● **Problem to work on**
No pictures in the copy. Write out the listing below exactly.
Record extracts Start Marker
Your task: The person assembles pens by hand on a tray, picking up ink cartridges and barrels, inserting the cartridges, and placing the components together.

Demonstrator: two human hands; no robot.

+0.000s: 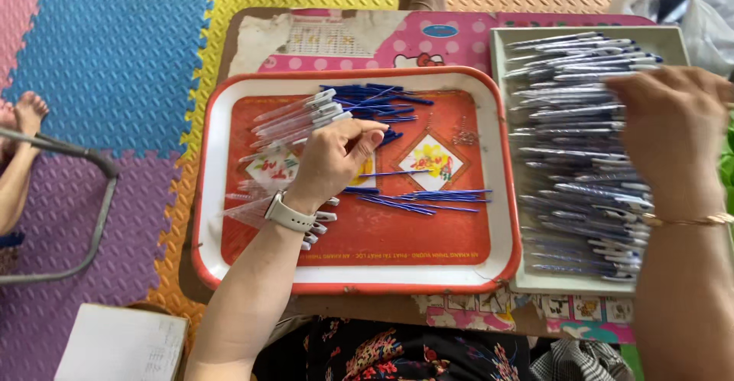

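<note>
So the left hand (332,155) is curled over the middle of a red tray with a white rim (229,90), fingers pinched together around what looks like a thin blue refill, though it's too small to be sure. There's a white smartwatch (289,214) on that wrist. Just past the fingertips sits a bunch of clear pen barrels (298,117), next to a heap of blue ink refills (375,98). More loose refills (428,200) lie lower on the tray, and a second batch of clear barrels (252,211) sits under the wrist.

The right hand (673,129) is over a pale box (505,37) packed with finished blue-and-white pens (569,129). It's blurry, fingers bent down onto the pens, and I can't tell if it's actually gripping one. Gold bracelet (688,219) on that wrist.

Everything sits on a low pink surface (459,37) above colourful foam floor mats (107,52).
</note>
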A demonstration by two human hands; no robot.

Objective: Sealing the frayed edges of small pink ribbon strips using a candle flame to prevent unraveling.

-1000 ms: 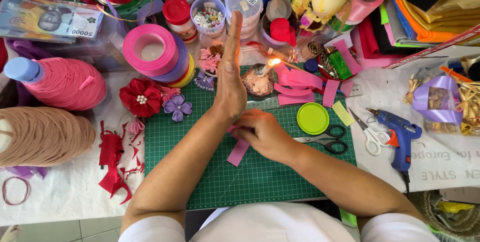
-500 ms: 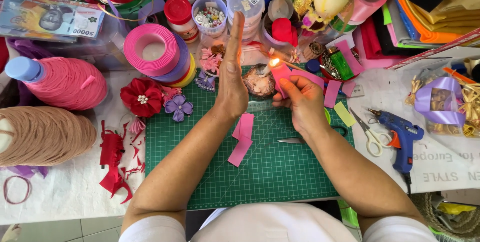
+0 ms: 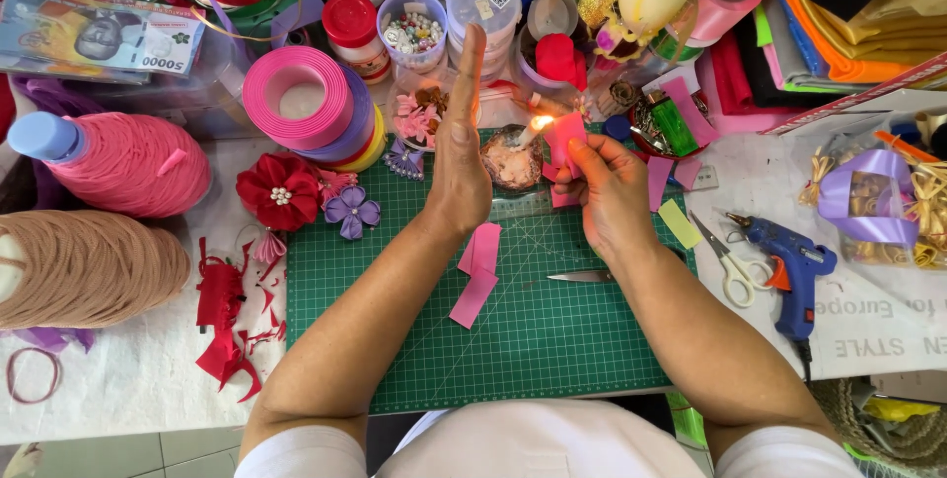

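Observation:
My left hand (image 3: 462,147) stands on edge with flat, straight fingers, just left of a small candle flame (image 3: 538,125). It holds nothing. My right hand (image 3: 604,190) pinches a pink ribbon piece (image 3: 566,138) and keeps its edge against the flame. The candle (image 3: 513,157) sits in a shallow round holder at the far edge of the green cutting mat (image 3: 552,340). Two more pink ribbon pieces (image 3: 477,271) lie on the mat below my left wrist.
Pink ribbon rolls (image 3: 306,103), a red fabric flower (image 3: 279,192) and a purple one (image 3: 352,212) lie left. Thread cones (image 3: 128,167) are further left. Scissors (image 3: 730,261) and a blue glue gun (image 3: 789,261) lie right. Jars crowd the back. A blade (image 3: 582,277) rests on the mat.
My right hand rose from the mat, where it lay over the pink pieces, and carried one piece up to the flame. My left hand stayed upright beside the candle.

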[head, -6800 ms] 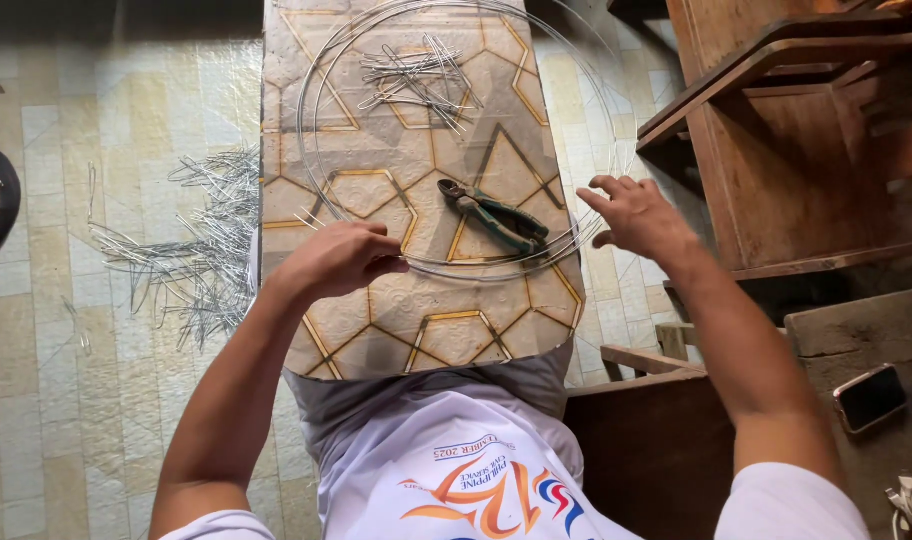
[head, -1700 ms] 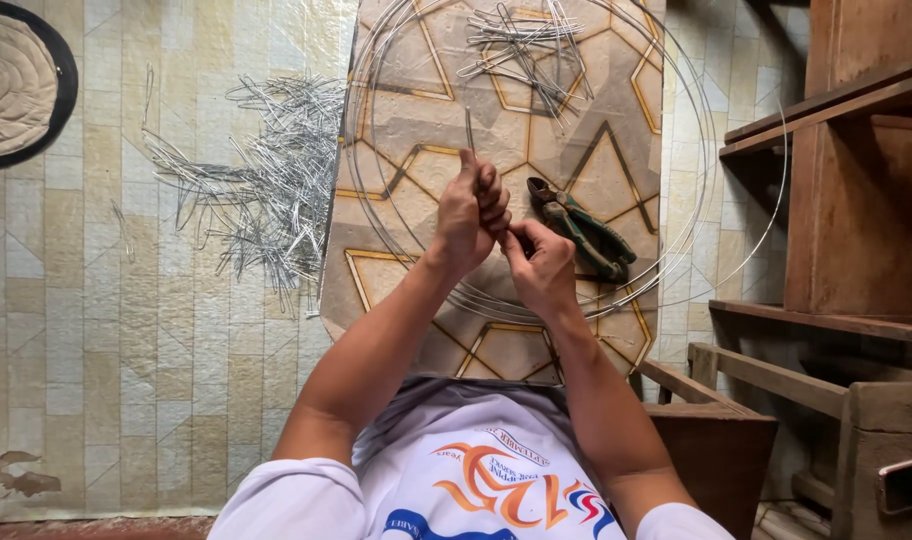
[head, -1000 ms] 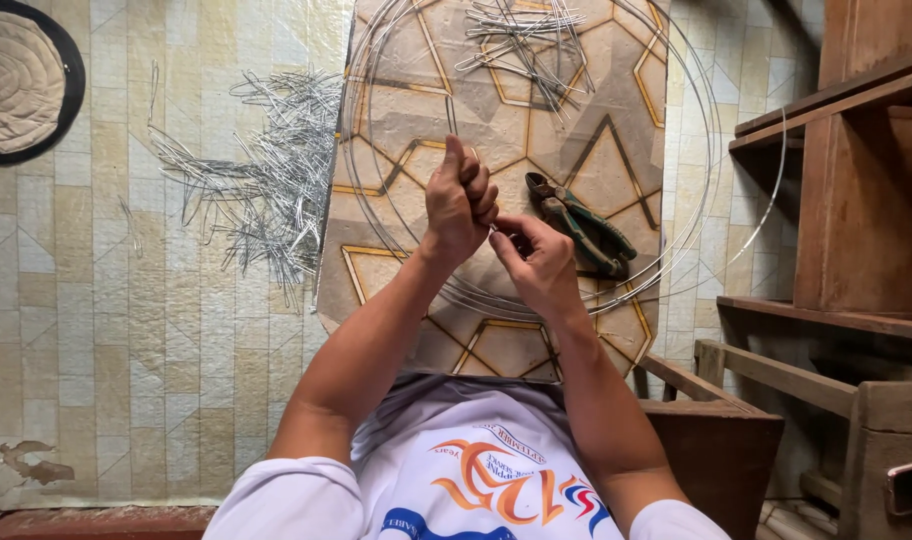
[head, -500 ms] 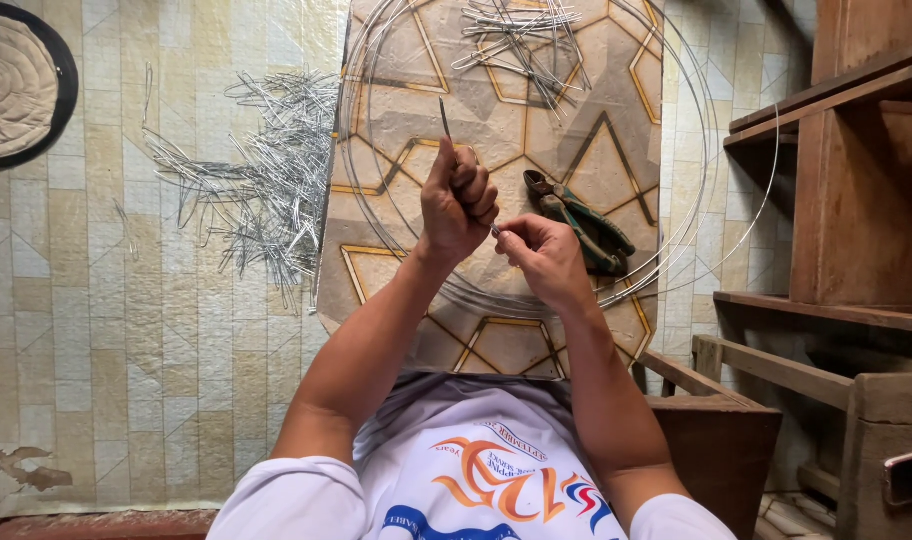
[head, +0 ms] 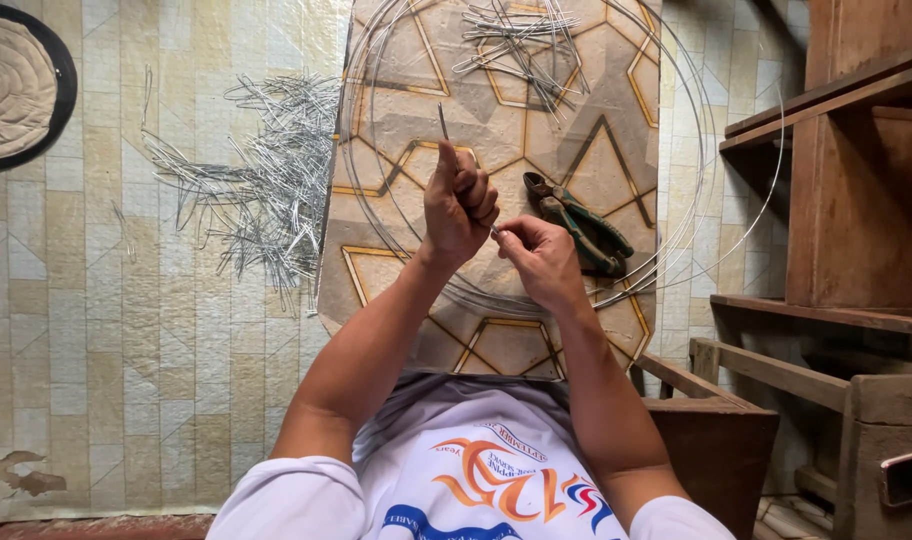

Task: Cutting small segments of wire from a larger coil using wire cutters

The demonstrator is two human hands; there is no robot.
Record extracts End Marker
● **Result of this exercise**
Your task: The person assembles pens by hand on a tray, picking up ink cartridges and barrels, inserting the cartridges, and placing the components together.

Demonstrator: two human hands; no robot.

+0.000s: 

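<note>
So the left hand (332,155) is curled over the middle of a red tray with a white rim (229,90), fingers pinched together around what looks like a thin blue refill, though it's too small to be sure. There's a white smartwatch (289,214) on that wrist. Just past the fingertips sits a bunch of clear pen barrels (298,117), next to a heap of blue ink refills (375,98). More loose refills (428,200) lie lower on the tray, and a second batch of clear barrels (252,211) sits under the wrist.

The right hand (673,129) is over a pale box (505,37) packed with finished blue-and-white pens (569,129). It's blurry, fingers bent down onto the pens, and I can't tell if it's actually gripping one. Gold bracelet (688,219) on that wrist.

Everything sits on a low pink surface (459,37) above colourful foam floor mats (107,52).
</note>
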A demonstration by two human hands; no robot.

Objective: Sealing the frayed edges of small pink ribbon strips using a candle flame to prevent unraveling.

-1000 ms: 
-500 ms: 
+0 ms: 

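Observation:
My left hand (image 3: 462,147) stands on edge with flat, straight fingers, just left of a small candle flame (image 3: 538,125). It holds nothing. My right hand (image 3: 604,190) pinches a pink ribbon piece (image 3: 566,138) and keeps its edge against the flame. The candle (image 3: 513,157) sits in a shallow round holder at the far edge of the green cutting mat (image 3: 552,340). Two more pink ribbon pieces (image 3: 477,271) lie on the mat below my left wrist.
Pink ribbon rolls (image 3: 306,103), a red fabric flower (image 3: 279,192) and a purple one (image 3: 352,212) lie left. Thread cones (image 3: 128,167) are further left. Scissors (image 3: 730,261) and a blue glue gun (image 3: 789,261) lie right. Jars crowd the back. A blade (image 3: 582,277) rests on the mat.
My right hand rose from the mat, where it lay over the pink pieces, and carried one piece up to the flame. My left hand stayed upright beside the candle.
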
[head, -6800 ms] 
[head, -1700 ms] 
[head, -1000 ms] 
[head, -500 ms] 
[head, +0 ms] 

Task: Cutting small segments of wire from a larger coil using wire cutters

The demonstrator is two human hands; there is no robot.

No more output is expected here.